Exercise prompt: Retype the entries, please, from their first line to the line containing "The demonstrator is", exactly and only those lines, minus the pictures.

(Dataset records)
* * * * * * *
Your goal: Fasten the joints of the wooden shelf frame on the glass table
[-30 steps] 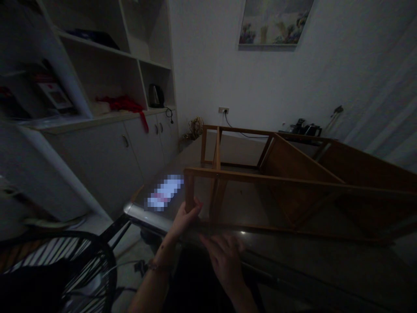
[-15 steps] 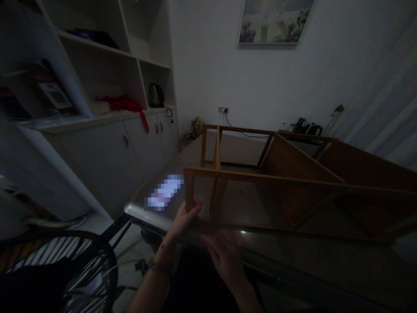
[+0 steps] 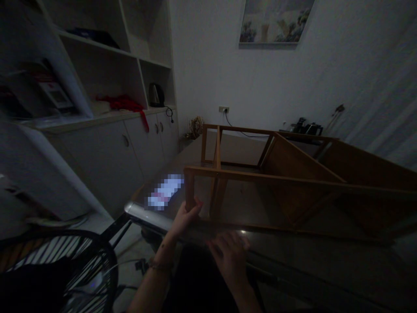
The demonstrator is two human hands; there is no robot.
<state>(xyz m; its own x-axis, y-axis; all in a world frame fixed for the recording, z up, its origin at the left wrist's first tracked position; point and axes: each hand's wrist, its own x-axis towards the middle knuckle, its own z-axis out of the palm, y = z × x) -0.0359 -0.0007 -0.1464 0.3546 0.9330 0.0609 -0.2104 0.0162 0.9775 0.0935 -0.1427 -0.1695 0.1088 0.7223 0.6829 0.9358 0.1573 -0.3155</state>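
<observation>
Wooden frame [image 3: 267, 178] lies on its side across the dark glossy counter [image 3: 309, 256], long rails running left to right and open bays facing up. Left hand [image 3: 184, 217] is wrapped round the near-left corner post, thumb on the near face. That grip prob. steadies the light frame, since a corner gives the most leverage. Right hand [image 3: 230, 254] sits knuckles-up w/ fingers bent at the counter's near edge, just short of the bottom rail. Too dark to tell if it grips anything.

Lit screen [image 3: 164, 191] lies flat on the counter just left of the post, close enough to get knocked if the frame slides left. Black wire grille [image 3: 65, 261] sits low at near left, beside the counter. White cabinet [image 3: 107, 161] runs along the left wall w/ kettle [image 3: 155, 95] and red cloth [image 3: 122, 103] on top.
</observation>
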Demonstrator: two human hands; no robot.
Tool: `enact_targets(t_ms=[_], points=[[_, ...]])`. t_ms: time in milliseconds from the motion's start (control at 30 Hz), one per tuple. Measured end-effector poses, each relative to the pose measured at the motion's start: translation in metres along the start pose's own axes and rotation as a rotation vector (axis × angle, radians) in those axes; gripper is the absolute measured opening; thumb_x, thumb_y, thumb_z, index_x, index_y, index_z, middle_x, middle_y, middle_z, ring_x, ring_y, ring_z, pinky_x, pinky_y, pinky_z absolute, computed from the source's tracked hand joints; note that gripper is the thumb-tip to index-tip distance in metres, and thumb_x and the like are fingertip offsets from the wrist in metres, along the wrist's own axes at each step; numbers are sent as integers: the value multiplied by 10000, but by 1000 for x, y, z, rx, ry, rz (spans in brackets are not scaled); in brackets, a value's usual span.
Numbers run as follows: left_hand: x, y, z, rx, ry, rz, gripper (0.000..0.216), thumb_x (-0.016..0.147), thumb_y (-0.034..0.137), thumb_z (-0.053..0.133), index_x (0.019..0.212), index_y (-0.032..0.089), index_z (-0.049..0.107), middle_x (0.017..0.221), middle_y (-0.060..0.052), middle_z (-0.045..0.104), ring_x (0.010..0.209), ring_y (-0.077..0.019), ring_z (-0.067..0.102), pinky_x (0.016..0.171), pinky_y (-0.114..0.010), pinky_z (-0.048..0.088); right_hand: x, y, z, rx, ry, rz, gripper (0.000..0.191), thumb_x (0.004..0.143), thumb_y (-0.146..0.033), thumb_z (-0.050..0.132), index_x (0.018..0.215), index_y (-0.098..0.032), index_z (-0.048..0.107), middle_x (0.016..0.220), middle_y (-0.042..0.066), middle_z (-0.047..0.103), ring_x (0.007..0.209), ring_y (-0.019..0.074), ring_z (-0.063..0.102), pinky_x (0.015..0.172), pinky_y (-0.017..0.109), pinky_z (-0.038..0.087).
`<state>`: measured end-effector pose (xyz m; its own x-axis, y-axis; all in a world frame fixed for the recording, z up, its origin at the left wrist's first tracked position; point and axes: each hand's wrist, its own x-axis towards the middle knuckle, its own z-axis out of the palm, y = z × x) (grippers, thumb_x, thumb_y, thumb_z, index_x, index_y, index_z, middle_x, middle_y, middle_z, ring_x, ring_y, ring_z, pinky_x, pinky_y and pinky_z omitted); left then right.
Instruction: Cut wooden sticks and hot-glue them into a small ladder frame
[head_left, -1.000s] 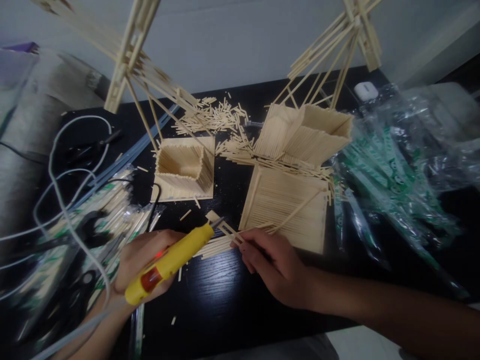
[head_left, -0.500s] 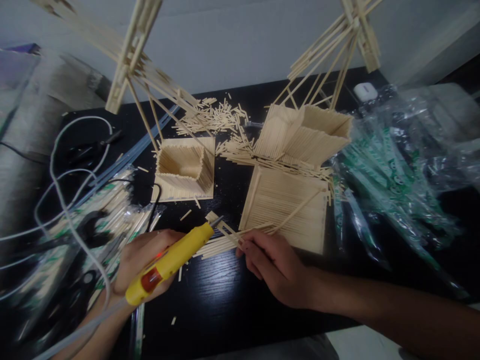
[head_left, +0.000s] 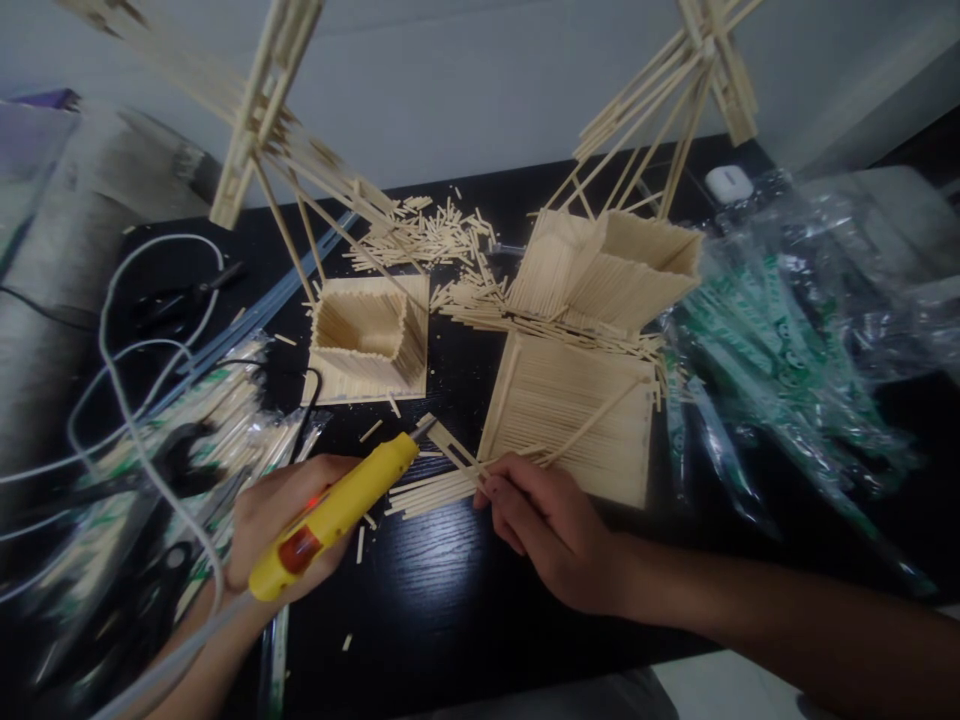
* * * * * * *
Task answer:
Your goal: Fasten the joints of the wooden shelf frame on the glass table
[-30 steps] 
[-15 steps] 
[+0 steps] 
The demonstrator is two human hands; there is no robot.

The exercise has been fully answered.